🤖 AI Summary
Existing audio-driven upper-body animation methods suffer from slow inference, poor local generation quality (e.g., lip motion and gestures), and audio-motion asynchrony—primarily due to the lack of fine-grained local supervision. To address these issues, we propose an end-to-end diffusion-based framework featuring two novel components: (1) a Parts-Aware Re-weighting loss and (2) a Parts Consistency Enhancement module, enabling region-aware pose optimization and cross-part motion consistency modeling. We further design Sequential and Differential diffusion guidance strategies, augmented by dynamic inference guidance and a diffusion-based audio-visual classifier. Additionally, we introduce CNAS—the first publicly available Chinese news anchor speech-motion dataset. Experiments demonstrate significant improvements over state-of-the-art methods in audio-motion alignment (LPIPS ↓12.3%, SyncNet score ↑18.7%) and visual quality. User studies confirm enhanced naturalness and temporal consistency. Code and the CNAS dataset will be publicly released.
📝 Abstract
Audio-driven human animation technology is widely used in human-computer interaction, and the emergence of diffusion models has further advanced its development.
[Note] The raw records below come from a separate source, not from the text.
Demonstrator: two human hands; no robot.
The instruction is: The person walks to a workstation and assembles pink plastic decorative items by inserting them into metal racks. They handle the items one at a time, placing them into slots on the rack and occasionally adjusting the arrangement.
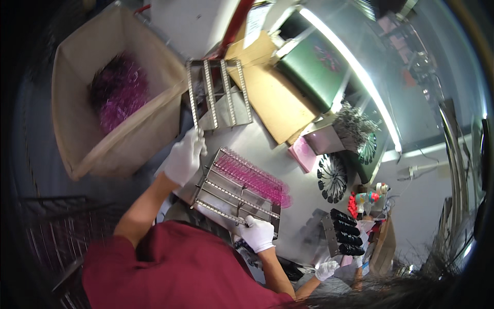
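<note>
My left hand [184, 158], in a white glove, is closed on the near corner of an empty metal rack [230, 98] with several slotted bars. In a matching glove, my right hand [258, 235] grips the near edge of a second metal rack [241, 191], which lies on the grey table. Along that rack's far bar stands a tight row of pink see-through plastic pieces [252, 177]; their exact kind I cannot tell. The rack's nearer slotted bars hold no pieces. Glove and bar hide part of my right fingertips.
Left stands a large pale bin [77, 170] with pink see-through pieces [123, 98]. Beyond the racks lie cardboard [278, 103] and a green box [314, 69]. Rightward are a black round holder [332, 177], a rack of black pieces [345, 232] and a co-worker's gloved hand [326, 270].
</note>
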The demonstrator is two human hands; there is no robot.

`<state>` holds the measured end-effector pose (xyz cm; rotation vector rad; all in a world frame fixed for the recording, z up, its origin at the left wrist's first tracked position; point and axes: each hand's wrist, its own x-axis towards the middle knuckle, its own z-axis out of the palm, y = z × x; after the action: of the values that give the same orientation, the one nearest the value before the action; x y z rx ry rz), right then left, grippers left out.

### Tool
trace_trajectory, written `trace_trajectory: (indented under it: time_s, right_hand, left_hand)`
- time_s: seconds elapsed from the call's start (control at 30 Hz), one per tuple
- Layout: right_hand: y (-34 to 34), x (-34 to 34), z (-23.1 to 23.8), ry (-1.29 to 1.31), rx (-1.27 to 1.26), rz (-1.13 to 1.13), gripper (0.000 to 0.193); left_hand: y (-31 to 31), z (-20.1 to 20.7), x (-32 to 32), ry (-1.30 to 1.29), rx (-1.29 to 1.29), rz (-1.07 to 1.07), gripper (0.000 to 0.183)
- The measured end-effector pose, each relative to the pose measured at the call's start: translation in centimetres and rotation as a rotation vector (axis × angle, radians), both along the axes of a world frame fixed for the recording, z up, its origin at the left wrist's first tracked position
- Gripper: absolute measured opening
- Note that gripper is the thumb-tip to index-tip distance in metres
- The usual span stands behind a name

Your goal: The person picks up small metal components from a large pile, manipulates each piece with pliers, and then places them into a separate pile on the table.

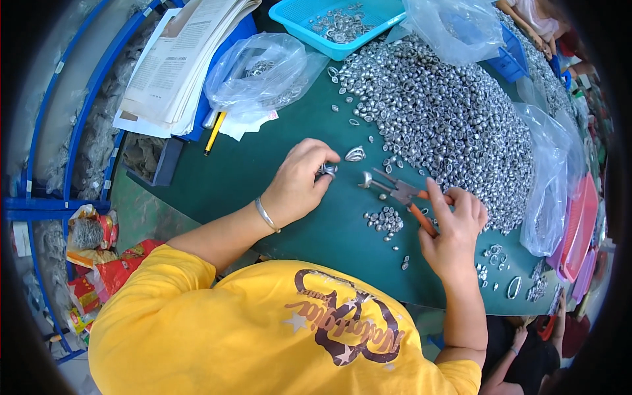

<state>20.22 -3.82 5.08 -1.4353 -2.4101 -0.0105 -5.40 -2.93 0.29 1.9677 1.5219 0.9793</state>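
Observation:
My left hand (297,183), a silver bangle at its wrist, pinches a small shiny metal piece (327,170) between thumb and fingers; the fingers partly cover it. In my right hand (454,230) are pliers (403,192) with orange handles, their jaws pointing left toward my left hand. A small silver piece (365,179) shows at the tip of one jaw, blurred; whether the jaws grip it I cannot tell. Just beyond my left fingers lies a ridged silver ornament (355,154) on the green tabletop (257,172). A little cluster of silver beads (384,221) lies below the pliers.
A large heap of silver metal pieces (447,125) covers the far right. Behind stand a turquoise basket (309,41) and a clear plastic bag (263,76). Papers (178,72) and a yellow pen (215,133) lie left. Other people (536,26) sit at the table's right side.

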Motion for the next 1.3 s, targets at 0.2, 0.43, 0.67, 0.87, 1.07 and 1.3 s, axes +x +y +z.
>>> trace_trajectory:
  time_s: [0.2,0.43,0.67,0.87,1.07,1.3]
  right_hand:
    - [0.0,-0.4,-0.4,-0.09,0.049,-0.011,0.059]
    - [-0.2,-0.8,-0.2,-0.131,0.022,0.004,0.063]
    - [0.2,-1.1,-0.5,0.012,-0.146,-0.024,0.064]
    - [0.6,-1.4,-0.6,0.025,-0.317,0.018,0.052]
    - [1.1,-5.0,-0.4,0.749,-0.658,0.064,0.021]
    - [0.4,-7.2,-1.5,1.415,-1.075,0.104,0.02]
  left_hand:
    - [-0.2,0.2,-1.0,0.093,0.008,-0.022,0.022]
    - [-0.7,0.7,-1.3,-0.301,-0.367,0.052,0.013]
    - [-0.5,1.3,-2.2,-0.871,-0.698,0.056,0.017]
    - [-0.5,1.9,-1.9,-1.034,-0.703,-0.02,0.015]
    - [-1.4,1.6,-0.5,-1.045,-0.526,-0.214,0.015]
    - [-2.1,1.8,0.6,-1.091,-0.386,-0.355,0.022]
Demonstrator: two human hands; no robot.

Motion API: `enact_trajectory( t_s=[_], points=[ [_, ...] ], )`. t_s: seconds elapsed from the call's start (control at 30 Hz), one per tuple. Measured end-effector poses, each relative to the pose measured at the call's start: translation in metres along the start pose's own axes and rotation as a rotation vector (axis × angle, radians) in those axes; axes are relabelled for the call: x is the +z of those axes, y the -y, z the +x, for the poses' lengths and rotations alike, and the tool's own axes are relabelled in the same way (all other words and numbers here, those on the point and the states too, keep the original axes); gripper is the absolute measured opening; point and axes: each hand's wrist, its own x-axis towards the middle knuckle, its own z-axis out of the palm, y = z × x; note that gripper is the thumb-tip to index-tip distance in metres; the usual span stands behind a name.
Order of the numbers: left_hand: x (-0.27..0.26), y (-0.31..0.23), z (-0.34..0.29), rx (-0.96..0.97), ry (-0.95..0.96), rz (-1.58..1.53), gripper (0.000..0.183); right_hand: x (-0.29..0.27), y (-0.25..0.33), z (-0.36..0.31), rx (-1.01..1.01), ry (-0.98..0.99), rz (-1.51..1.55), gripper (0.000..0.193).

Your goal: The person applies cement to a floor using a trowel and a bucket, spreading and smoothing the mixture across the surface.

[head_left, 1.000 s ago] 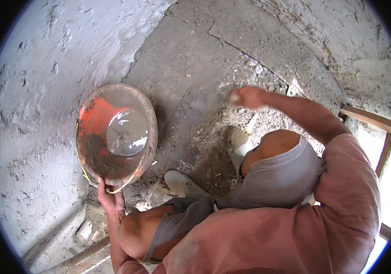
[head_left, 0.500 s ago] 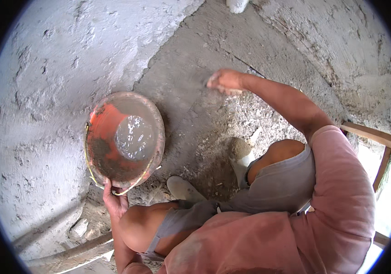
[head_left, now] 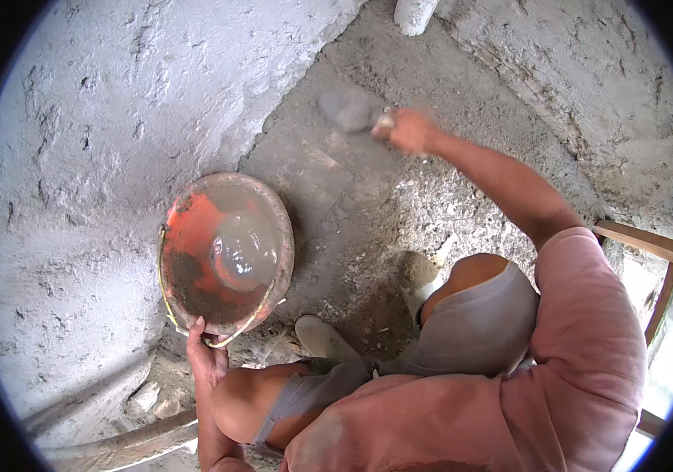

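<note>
My left hand (head_left: 207,355) is closed on the near rim of an orange bucket (head_left: 195,224), which is caked with grey mortar and tilted. Grey, watery liquid (head_left: 246,256) shines in its bottom. A thin yellowish handle hangs along the bucket's left and near rim. Farther off, my right hand (head_left: 409,130) is wrapped round the handle of a trowel. Motion smears the trowel's grey, rounded blade (head_left: 349,108), which is over the wet grey mortar (head_left: 305,157) on the floor by the wall.
A rough whitish wall (head_left: 100,141) rises at the left, another wall (head_left: 580,71) at the right. A pale post (head_left: 415,14) stands at the far end. Wooden bars (head_left: 647,242) cross at the right; a pole (head_left: 128,442) lies at lower left. My boots (head_left: 324,337) stand on debris-strewn ground.
My right hand has moved slightly away and to the right, and the blurred trowel blade now shows. The bucket and my left hand appear a little lower and farther right as the view shifted.
</note>
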Motion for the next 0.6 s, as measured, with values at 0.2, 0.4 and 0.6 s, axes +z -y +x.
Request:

Currently, most methods rely on multi-stage generation and intermediate representations, resulting in long inference time and issues with generation quality in specific foreground regions and audio-motion consistency. These shortcomings are primarily due to the lack of localized fine-grained supervised guidance. To address above challenges, we propose PAHA, an end-to-end audio-driven upper-body human animation framework with diffusion model. We introduce two key methods: Parts-Aware Re-weighting (PAR) and Parts Consistency Enhancement (PCE). PAR dynamically adjusts regional training loss weights based on pose confidence scores, effectively improving visual quality. PCE constructs and trains diffusion-based regional audio-visual classifiers to improve the consistency of motion and co-speech audio. Afterwards, we design two novel inference guidance methods for the foregoing classifiers, Sequential Guidance (SG) and Differential Guidance (DG), to balance efficiency and quality respectively. Additionally, we build CNAS, the first public Chinese News Anchor Speech dataset, to advance research and validation in this field. Extensive experimental results and user studies demonstrate that PAHA significantly outperforms existing methods in audio-motion alignment and video-related evaluations. The codes and CNAS dataset will be released upon acceptance.